Quantum Fluctuations of a Coulomb potential
Kirill A. Kazakov

TL;DR
This paper investigates the quantum fluctuations of the Coulomb potential, demonstrating gauge independence and finite correlations outside the particle localization region, with implications for the measurability of electromagnetic fields.
Contribution
It provides an explicit calculation of the long-range correlation function of the electromagnetic field using the Schwinger-Keldysh formalism, showing gauge independence and zero-order Planck constant contributions.
Findings
Root mean square fluctuation of Coulomb potential is 1/√2.
Correlation function is finite outside particle localization.
Quantum fluctuations are suppressed in macroscopic bodies by 1/N.
Abstract
Long-range properties of the two-point correlation function of the electromagnetic field produced by an elementary particle are investigated. Using the Schwinger-Keldysh formalism it is shown that this function is finite in the coincidence limit outside the region of particle localization.
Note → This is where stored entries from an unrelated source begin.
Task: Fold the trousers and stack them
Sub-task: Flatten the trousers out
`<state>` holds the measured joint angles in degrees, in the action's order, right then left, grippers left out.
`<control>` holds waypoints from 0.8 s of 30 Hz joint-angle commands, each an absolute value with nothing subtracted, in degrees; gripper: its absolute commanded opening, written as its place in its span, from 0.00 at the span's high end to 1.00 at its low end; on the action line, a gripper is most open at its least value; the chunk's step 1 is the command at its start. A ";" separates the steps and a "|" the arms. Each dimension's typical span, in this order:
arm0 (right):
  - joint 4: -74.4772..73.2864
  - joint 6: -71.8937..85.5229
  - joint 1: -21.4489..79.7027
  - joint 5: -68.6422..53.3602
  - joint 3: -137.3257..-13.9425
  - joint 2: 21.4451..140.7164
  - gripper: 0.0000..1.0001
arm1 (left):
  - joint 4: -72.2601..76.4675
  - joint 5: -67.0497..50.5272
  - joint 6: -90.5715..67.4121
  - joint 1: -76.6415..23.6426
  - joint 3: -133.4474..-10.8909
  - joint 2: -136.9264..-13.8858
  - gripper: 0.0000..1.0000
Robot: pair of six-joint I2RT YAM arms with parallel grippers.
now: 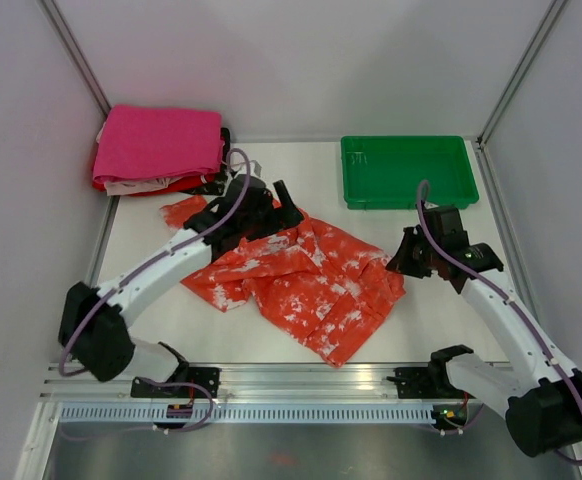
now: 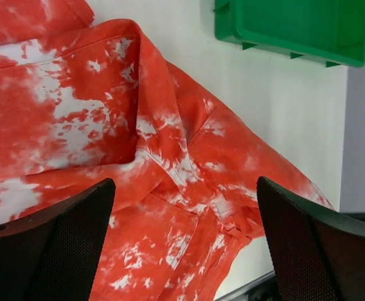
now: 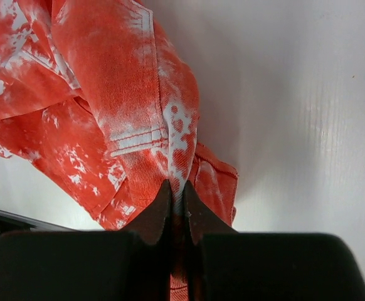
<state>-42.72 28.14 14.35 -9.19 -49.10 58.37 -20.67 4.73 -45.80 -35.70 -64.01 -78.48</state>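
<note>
The trousers (image 1: 306, 280) lie in a rumpled heap in the middle of the table (image 1: 441, 315), orange-red with white blotches. They are spread flat in places and creased in others. One narrow end reaches toward the far left corner, and a broad lobe hangs toward the near edge.

In my left wrist view the cloth (image 2: 95, 119) fills most of the frame, with a raised fold running down the middle. In my right wrist view a stitched hem of it (image 3: 126, 100) rises up to my fingertips.

My right hand (image 1: 409, 256) sits at the right edge of the heap, its fingers (image 3: 160, 210) pressed together with a pinch of that hem caught between them. My left hand (image 1: 274, 205) is over the far left part of the trousers. Its two fingers (image 2: 76, 238) stand wide apart with nothing between them, only the cloth below. I cannot tell whether their tips touch the fabric.

Beyond the trousers, a green tray (image 1: 408, 170) sits at the far right of the table, apart from the cloth, and its corner shows at the top of my left wrist view (image 2: 295, 28). At the far left corner a folded pink cloth (image 1: 156, 140) lies on top of a small pile, with red and white edges peeking out beneath it. The narrow end of the trousers comes near that pile.
</note>
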 commanded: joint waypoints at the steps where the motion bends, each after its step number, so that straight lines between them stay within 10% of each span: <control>1: -41.39 29.88 14.15 -8.97 -49.22 56.61 1.00 | -23.73 8.17 -50.97 -35.68 -69.41 -87.78 0.02; 16: -43.51 28.48 14.15 -10.98 -47.11 52.82 0.99 | -17.94 7.39 -53.09 -36.30 -85.25 -112.67 0.08; 22: -43.24 27.95 14.15 -11.95 -46.23 52.91 1.00 | -10.73 4.40 -51.86 -36.30 -85.43 -114.52 0.57; 23: -43.07 28.04 14.15 -11.78 -46.06 52.91 1.00 | -9.94 4.39 -51.77 -36.30 -85.34 -114.35 0.89; 24: -42.89 27.95 14.15 -11.69 -46.14 52.82 1.00 | -9.76 4.66 -51.68 -36.30 -84.65 -113.56 0.98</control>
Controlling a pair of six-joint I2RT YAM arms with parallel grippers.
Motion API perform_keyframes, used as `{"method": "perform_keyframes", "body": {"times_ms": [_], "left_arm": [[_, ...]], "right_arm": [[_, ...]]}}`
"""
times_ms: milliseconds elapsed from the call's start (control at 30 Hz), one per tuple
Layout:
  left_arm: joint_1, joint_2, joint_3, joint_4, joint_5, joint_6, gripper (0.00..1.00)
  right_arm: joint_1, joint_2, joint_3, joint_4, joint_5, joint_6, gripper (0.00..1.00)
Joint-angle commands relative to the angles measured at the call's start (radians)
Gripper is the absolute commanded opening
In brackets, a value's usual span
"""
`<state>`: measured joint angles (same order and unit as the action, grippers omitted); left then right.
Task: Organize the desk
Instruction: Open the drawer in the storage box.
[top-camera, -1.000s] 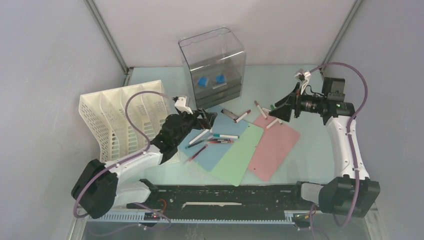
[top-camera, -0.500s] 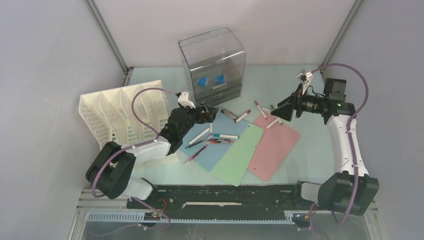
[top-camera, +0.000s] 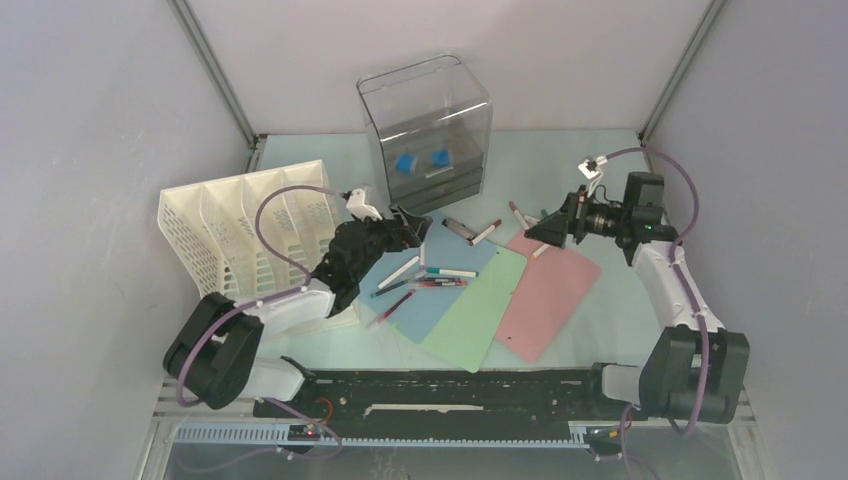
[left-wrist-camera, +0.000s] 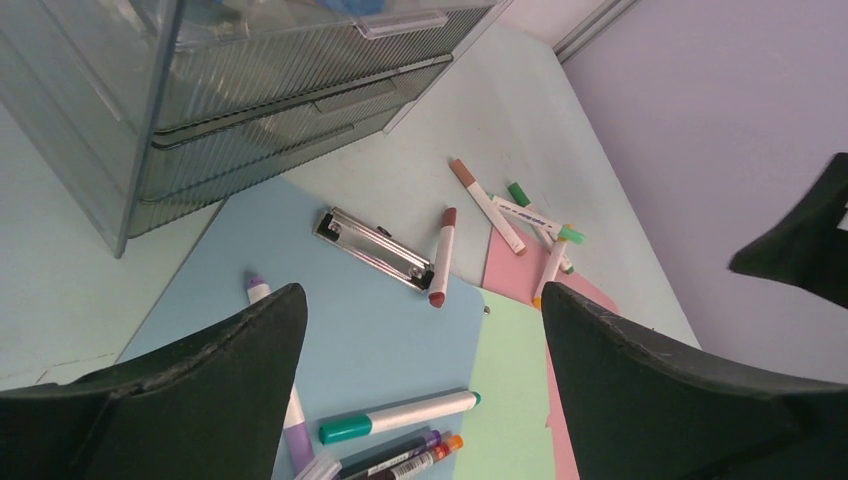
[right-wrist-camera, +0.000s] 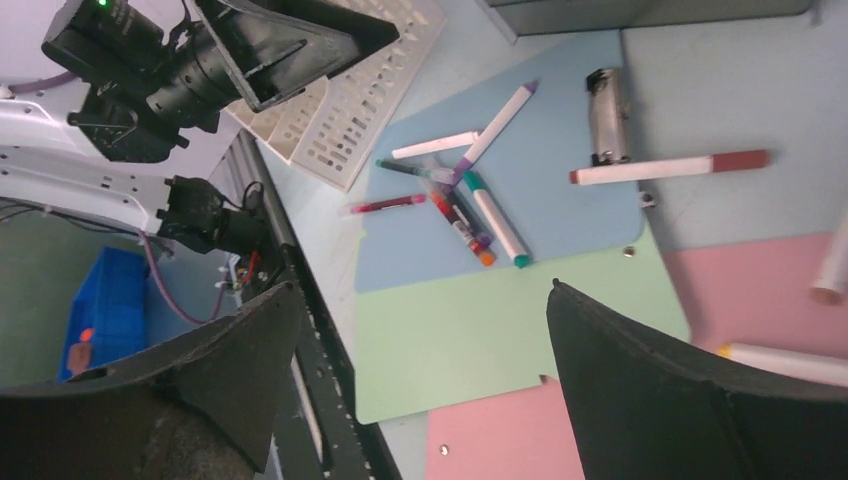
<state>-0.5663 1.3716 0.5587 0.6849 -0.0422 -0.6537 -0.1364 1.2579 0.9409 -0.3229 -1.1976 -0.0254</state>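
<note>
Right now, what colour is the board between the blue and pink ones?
Light green board, best in top external view.

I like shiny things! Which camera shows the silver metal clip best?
Left wrist view: the silver metal clip on the blue flat board is close and whole. Right wrist shows it smaller; top view, too small to tell.

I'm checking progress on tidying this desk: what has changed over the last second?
The right hand shifted left, toward the middle of the pale mint-green desk, open and empty. The left hand edged slightly farther back, also open, holding nothing. The scattered marker pens, three pastel plastic clipboards, clear plastic drawer box and white slotted file rack stayed put.
</note>
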Motion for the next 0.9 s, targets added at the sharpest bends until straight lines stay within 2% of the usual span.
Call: {"method": "perform_keyframes", "body": {"times_ms": [0, 233, 367, 500, 600, 867], "left_arm": [[-0.001, -0.115, -0.02, -0.034, -0.031, 0.043, 0.94], [0.012, -0.23, -0.032, -0.142, -0.049, 0.112, 1.0], [0.041, -0.278, -0.008, -0.252, -0.008, 0.124, 1.0], [0.048, -0.339, -0.009, -0.325, -0.009, 0.149, 1.0], [0.048, -0.376, -0.017, -0.354, -0.012, 0.162, 1.0], [0.048, -0.433, -0.046, -0.385, -0.019, 0.151, 1.0]], "right_arm": [[0.084, 0.027, -0.019, 0.254, 0.059, 0.214, 1.0], [0.221, 0.186, -0.019, 0.535, 0.083, 0.455, 1.0], [0.287, 0.308, -0.019, 0.844, 0.143, 0.693, 0.97], [0.33, 0.426, -0.016, 1.141, 0.277, 0.915, 0.94], [0.369, 0.511, 0.01, 1.165, 0.37, 0.994, 0.9], [0.453, 0.599, 0.098, 0.935, 0.607, 1.002, 0.86]]}}
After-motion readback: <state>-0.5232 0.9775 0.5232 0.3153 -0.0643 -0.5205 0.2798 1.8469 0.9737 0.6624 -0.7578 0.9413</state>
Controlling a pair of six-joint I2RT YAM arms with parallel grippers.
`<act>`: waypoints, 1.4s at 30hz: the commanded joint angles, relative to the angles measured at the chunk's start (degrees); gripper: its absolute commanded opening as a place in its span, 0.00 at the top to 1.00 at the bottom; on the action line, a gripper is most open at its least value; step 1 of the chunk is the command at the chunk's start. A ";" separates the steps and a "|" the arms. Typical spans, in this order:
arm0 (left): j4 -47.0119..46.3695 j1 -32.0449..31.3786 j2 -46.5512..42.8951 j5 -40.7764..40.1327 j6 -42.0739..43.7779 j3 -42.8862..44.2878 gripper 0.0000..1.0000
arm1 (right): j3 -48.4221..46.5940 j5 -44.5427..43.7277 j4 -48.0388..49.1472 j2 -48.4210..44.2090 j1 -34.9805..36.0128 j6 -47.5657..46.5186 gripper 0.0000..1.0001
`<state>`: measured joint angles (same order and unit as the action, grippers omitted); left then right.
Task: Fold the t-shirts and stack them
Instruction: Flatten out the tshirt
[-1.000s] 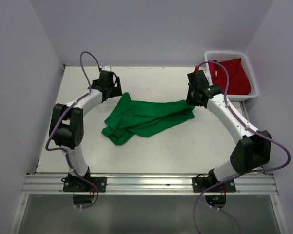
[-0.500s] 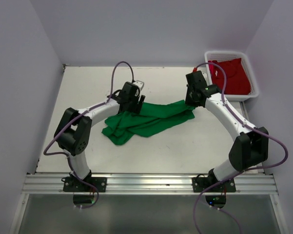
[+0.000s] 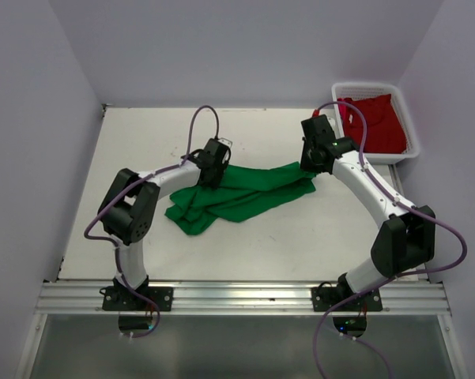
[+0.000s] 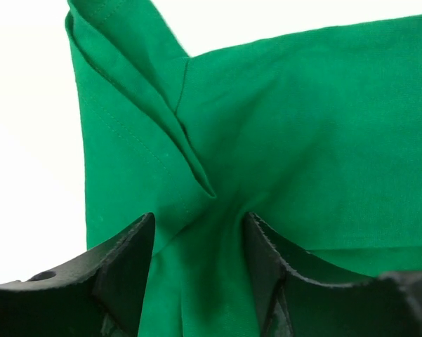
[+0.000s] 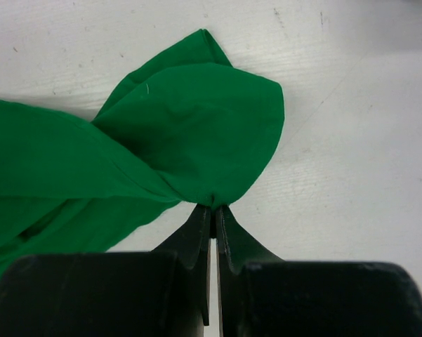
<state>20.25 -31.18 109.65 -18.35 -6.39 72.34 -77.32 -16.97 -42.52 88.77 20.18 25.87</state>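
Top external view: I am reaching both arms over the white table [image 3: 142,237], where the green t-shirt [image 3: 245,196] is lying crumpled and drawn out between them, running from the middle left toward the far right. I am holding my left gripper [image 4: 196,228] down on the shirt's far left part. In the left wrist view its jaws are standing apart with a puckered ridge of green cloth rising between the two black fingers [image 4: 126,263], and I cannot tell whether they are squeezing it. I am pinching the shirt's right end with my right gripper [image 5: 213,210]. In the right wrist view its jaws are pressing together on a gathered bit of the cloth, which is fanning out from the tips in a rounded lobe lying on the tabletop. The red t-shirt [image 3: 375,122] is sitting bunched in the white mesh basket [image 3: 363,84] at the far right corner, just beyond my right gripper and apart from the green one.
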 commanded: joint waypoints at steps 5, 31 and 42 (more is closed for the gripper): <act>-2.76 -0.20 -1.63 -4.50 1.12 2.28 0.48 | 0.59 -0.34 1.74 -1.23 -0.15 -0.73 1.00; -6.10 -0.11 3.47 -4.15 1.12 4.83 0.75 | 0.85 -0.96 1.30 -1.41 -0.23 -1.08 1.00; -3.90 -0.20 1.36 -6.61 1.12 6.33 0.58 | 0.77 -0.69 1.30 -1.59 -0.15 -1.08 1.00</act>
<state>17.23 -31.20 113.86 -22.83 -5.19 76.42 -76.47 -17.04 -42.41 88.77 20.18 25.45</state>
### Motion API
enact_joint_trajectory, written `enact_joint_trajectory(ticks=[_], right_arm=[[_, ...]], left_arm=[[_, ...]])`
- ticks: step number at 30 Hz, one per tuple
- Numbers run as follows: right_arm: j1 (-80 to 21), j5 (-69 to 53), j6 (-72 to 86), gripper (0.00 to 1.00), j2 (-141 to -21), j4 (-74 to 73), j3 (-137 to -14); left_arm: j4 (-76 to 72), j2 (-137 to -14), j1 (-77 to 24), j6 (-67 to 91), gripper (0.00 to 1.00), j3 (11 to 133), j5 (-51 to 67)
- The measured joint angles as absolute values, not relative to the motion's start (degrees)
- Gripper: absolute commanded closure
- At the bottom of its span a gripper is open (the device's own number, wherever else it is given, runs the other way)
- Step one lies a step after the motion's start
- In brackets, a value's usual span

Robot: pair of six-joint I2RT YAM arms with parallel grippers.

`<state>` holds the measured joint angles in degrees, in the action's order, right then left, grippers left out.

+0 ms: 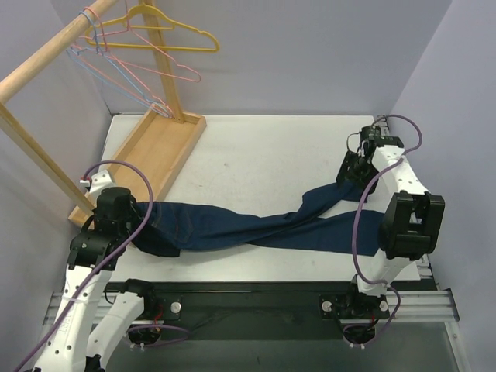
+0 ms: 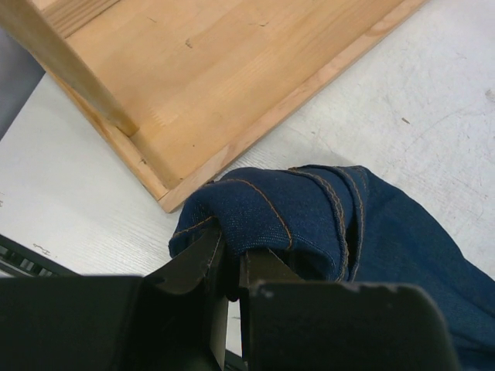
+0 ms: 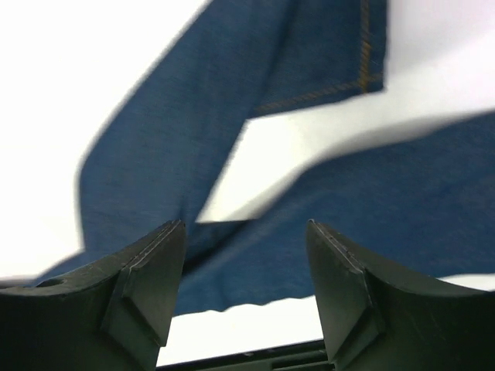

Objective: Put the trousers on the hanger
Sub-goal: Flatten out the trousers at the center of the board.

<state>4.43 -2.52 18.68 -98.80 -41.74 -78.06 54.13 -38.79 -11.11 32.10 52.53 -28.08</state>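
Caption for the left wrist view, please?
Left gripper pinches a folded edge of the trousers beside the wooden base corner.

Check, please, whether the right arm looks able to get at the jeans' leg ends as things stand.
Probably yes: the right gripper hangs open above the jeans, whose legs lie flat on the table with nothing between. The left gripper pinches the far waist end, clear of that path.

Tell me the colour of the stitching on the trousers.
Orange-brown stitching on the dark navy trousers; clearest in the left wrist view.
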Motion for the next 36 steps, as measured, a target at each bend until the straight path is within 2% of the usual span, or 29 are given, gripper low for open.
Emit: enact_joint_trajectory(ticks=[3,7,9,24,27,28,30,31,36], right_arm=[[4.4,-5.1,19.8,0.39,-99.9,-40.8,-80.2],[3.9,-6.8,21.1,0.52,-102.8,-39.3,-80.9],[3.4,-7.0,21.7,0.56,-104.6,-39.0,-80.9],[1.1,-6.3,23.9,0.61,-111.1,-37.2,-80.8],[1.1,-5.4,24.0,0.76,-111.4,-36.7,-79.9],[1.1,-5.0,23.9,0.87,-111.4,-36.6,-79.5],[1.2,-4.2,23.8,0.97,-111.4,-36.5,-78.6],[1.2,-3.9,23.8,1.0,-111.4,-36.6,-78.2],[2.0,-3.1,23.9,1.0,-111.2,-36.5,-77.2]], left_arm=[[53.5,-39.2,-11.1,32.0,1.0,52.5,-27.0],[53.4,-38.3,-11.1,32.1,1.0,52.5,-26.1],[53.4,-38.0,-11.1,32.1,1.0,52.5,-25.7],[53.4,-37.8,-11.1,32.1,1.0,52.5,-23.8],[53.4,-38.0,-11.1,32.1,1.0,52.5,-23.7],[53.4,-38.0,-11.1,32.1,1.0,52.5,-23.7],[53.4,-38.2,-11.1,32.0,1.0,52.5,-23.7],[53.4,-38.3,-11.1,31.8,1.0,52.5,-23.7],[52.9,-39.8,-11.0,30.6,1.0,52.5,-23.8]])
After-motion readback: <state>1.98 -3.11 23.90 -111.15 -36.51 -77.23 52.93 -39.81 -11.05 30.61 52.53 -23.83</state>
In this limit, the leading term in the long-range expansion of the correlation function is calculated explicitly, and its gauge independence is proved. The leading contribution turns out to be of zero order in the Planck constant, and the relative value of the root mean square fluctuation of the Coulomb potential is found to be 1/\sqrt{2}, confirming the result obtained previously within the S-matrix approach. It is shown also that in the case of a macroscopic body, the \hbar^0 part of the correlation function is suppressed by a factor 1/N, where N is the number of particles in the body. Relation of…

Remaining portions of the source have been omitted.